Sky Hopinka
The sun comes in whenever it wants
13 April – 30 October 2022, LUMA, Arles
Sky Hopinka is an experimental filmmaker, photographer, and poet. A member of the Ho-Chunk Nation of Wisconsin (United States), Hopinka engages with a practice he refers to as ethnopoetic and neomythological. Over the years, he has developed an idiosyncratic language informed by diverse histories, the intertwining of personal and collective memory and explorations that question dominant norms of identity, perception and myth-making. The sun comes in whenever it wants is his first major exhibition in France and includes earlier and more recent video and photographic works.
Hopinka creates contemplative compositions of a rich formal and textural nature, based on interviews, family archives, diaristic travels and texts. His work reveals his interest in conceptual questions relating to perception, communication, and the metaphysical nature of the world. Balancing between intimacy and objectivity, his rigorous explorations challenge the viewer and reveal the complex relationship across documentary and fiction, oscillating between representation and abstraction.
Central to his concerns are the stories of Native Americans living in the United States. Using archival material and personal chronicles, he explores places across the country, such as Standing Rock in South Dakota, a site of protest that brought together thousands in solidarity with the Standing Rock Sioux Tribe. The charged histories of sites, themes of resistance, revolt, slavery and colonization are often present. Working in different languages and diverse image-making techniques, he offers unique insights to the rich culture of Native American societies amplified by personal, intimate moments and memories.
Including a series of videos, photography and visual poetry, the display on the north side of the gallery is revelatory of the different techniques, such as transparency and digital manipulation Hopinka employs. Concepts like the complexity of language, the idea of a homeland and personal reflections on the relationship between descendants and ancestors, are explored in the works on display. On the south side of the gallery, a dedicated room includes a range of video works playing in a sequence. They focus on memories of places, recollections of youth, and experiences of loss and longing. Powerful visuals and evocative sounds depict a unique view on the human condition.

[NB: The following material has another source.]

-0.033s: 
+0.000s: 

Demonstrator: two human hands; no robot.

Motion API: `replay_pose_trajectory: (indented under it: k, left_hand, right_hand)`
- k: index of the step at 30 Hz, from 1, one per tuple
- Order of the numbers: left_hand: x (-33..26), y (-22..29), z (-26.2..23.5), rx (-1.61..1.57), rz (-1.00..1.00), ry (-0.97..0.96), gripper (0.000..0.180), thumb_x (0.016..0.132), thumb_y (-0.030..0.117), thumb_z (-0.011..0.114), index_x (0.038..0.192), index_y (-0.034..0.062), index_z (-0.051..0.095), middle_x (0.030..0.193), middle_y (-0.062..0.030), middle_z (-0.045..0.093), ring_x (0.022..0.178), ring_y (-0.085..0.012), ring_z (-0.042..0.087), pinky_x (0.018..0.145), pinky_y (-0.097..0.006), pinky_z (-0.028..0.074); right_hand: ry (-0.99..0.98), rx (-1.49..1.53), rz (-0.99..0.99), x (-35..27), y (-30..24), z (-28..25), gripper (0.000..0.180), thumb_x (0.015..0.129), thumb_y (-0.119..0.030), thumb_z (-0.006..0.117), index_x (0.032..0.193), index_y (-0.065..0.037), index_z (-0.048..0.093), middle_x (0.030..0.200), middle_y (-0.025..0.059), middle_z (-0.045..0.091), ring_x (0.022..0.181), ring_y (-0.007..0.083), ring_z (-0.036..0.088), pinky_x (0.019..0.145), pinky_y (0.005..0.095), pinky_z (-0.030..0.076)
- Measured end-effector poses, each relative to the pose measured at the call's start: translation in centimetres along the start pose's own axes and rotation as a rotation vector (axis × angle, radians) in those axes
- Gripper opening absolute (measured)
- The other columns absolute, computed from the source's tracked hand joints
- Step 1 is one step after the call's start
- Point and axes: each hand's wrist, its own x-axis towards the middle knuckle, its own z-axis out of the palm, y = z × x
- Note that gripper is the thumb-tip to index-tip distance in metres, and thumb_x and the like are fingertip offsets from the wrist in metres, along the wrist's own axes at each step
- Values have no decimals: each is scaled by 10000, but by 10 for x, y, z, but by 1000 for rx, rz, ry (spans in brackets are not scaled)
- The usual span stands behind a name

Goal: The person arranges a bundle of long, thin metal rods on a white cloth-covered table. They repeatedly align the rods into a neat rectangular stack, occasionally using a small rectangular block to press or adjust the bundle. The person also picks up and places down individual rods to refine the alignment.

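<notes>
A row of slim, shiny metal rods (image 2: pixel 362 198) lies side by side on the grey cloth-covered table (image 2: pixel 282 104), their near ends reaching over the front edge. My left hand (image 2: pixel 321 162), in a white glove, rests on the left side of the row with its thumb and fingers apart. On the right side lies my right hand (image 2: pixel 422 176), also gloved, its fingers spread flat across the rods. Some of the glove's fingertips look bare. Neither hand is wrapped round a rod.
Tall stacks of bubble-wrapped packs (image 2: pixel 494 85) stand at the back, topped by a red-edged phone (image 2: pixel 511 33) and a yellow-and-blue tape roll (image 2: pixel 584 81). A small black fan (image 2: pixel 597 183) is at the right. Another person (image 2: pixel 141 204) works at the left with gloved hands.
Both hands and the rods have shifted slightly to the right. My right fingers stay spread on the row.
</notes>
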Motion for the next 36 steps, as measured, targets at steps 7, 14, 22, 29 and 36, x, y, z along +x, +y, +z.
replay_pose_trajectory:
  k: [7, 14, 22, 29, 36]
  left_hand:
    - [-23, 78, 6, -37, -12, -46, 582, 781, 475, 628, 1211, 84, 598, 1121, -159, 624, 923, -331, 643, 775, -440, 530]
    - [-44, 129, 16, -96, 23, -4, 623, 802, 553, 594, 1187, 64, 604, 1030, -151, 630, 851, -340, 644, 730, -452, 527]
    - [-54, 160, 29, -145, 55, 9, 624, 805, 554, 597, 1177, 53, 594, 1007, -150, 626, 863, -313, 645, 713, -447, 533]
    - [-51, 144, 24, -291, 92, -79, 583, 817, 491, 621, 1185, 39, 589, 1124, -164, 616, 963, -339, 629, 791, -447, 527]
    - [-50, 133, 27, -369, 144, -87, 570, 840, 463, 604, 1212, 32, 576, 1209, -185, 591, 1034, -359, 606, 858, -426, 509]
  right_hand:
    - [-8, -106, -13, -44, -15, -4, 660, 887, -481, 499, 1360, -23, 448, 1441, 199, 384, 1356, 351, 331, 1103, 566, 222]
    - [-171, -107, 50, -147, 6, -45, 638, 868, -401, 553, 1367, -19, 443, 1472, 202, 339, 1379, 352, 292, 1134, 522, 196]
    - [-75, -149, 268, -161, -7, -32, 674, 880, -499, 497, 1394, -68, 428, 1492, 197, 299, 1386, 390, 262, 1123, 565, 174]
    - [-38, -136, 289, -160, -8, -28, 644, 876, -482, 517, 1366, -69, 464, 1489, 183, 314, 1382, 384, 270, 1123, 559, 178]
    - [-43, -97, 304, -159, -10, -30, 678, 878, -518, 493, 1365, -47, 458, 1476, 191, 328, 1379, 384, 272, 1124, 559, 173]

The ambition to present a more complex history of photographic representation and time-based moving images, to construct non-linear narratives around several histories and to use the disappearance of languages and physical spaces as contexts for exploring ideas of resistance and transmission of knowledge are key to the exhibition and to Hopinka’s vision. Employing several regimes of signs, from poetry to music and from text to image and language, Hopinka emphasizes the plurality that defines cross-cultural and cross-generational realities. Memories and the tracing of multiple histories are vividly revealed in the visual poems, photographs and videos present in the exhibition.